A tic-tac-toe board with human faces as digital blocks, symbolizing how AI works on pre-existing, biased online data for information processing and decision-making

This Person Does Not Exist: Reality and Simulation in Synthetic Face Datasets

This Person Does Not Exist: Reality and Simulation in Synthetic Face Datasets investigates the growing use of “synthetic data” to train artificial intelligence (AI) models and asks how these datasets complicate ideas about reality, authenticity, and ground truth. Synthetic data is a method for creating entirely new data by mimicking the statistical patterns of a smaller, real-world dataset. According to its proponents, synthetic data is better, cheaper, and faster than collecting new observational data. Skeptics, however, point out that synthetic data has the potential to amplify data biases, like a hall of mirrors. While public attention has focused on deepfakes and the outputs of generative AI models, the contribution of synthetic data as an input to AI development has been relatively overlooked.

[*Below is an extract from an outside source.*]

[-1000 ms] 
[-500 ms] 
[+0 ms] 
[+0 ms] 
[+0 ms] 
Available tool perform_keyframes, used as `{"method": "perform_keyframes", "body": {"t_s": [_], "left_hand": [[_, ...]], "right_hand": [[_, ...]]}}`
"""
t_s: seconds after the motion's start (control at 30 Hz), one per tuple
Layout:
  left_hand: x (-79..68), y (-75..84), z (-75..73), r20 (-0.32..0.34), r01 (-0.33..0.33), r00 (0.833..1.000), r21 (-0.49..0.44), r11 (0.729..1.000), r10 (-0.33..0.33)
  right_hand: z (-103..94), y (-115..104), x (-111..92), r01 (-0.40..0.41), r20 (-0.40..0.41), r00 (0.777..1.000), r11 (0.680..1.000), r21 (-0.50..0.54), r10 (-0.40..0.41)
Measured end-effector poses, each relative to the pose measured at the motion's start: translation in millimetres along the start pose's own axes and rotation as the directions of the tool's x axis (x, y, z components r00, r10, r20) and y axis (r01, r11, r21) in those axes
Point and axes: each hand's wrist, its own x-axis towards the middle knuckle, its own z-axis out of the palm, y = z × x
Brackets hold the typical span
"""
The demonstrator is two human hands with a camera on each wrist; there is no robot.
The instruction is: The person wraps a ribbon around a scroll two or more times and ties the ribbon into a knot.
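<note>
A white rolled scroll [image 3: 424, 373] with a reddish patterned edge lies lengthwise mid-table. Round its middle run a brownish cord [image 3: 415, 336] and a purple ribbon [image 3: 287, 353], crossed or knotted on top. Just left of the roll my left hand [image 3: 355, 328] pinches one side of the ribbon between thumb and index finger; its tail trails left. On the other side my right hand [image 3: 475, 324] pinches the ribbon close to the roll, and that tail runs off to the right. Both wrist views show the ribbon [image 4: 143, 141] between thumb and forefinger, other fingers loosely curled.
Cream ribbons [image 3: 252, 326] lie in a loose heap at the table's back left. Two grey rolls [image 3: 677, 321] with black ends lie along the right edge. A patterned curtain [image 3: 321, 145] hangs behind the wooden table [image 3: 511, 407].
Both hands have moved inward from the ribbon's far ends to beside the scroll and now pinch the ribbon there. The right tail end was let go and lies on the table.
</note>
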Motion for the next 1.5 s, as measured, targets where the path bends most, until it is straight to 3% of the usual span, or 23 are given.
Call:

Through expert interviews and discourse analysis of primary sources, I seek to understand how technology companies and AI developers describe the relationship between synthetic data and its referent. In particular, the project will focus on generated images of realistic-but-imaginary people and the accompanying claim that these synthetic images can resolve problems of diversity and inequality in technology. With synthetic data, AI developers can input variables like gender, race, and age and generate custom-made faces. However, this raises questions about the assumptions about appearance and social identity that are being embedded in AI-generated faces.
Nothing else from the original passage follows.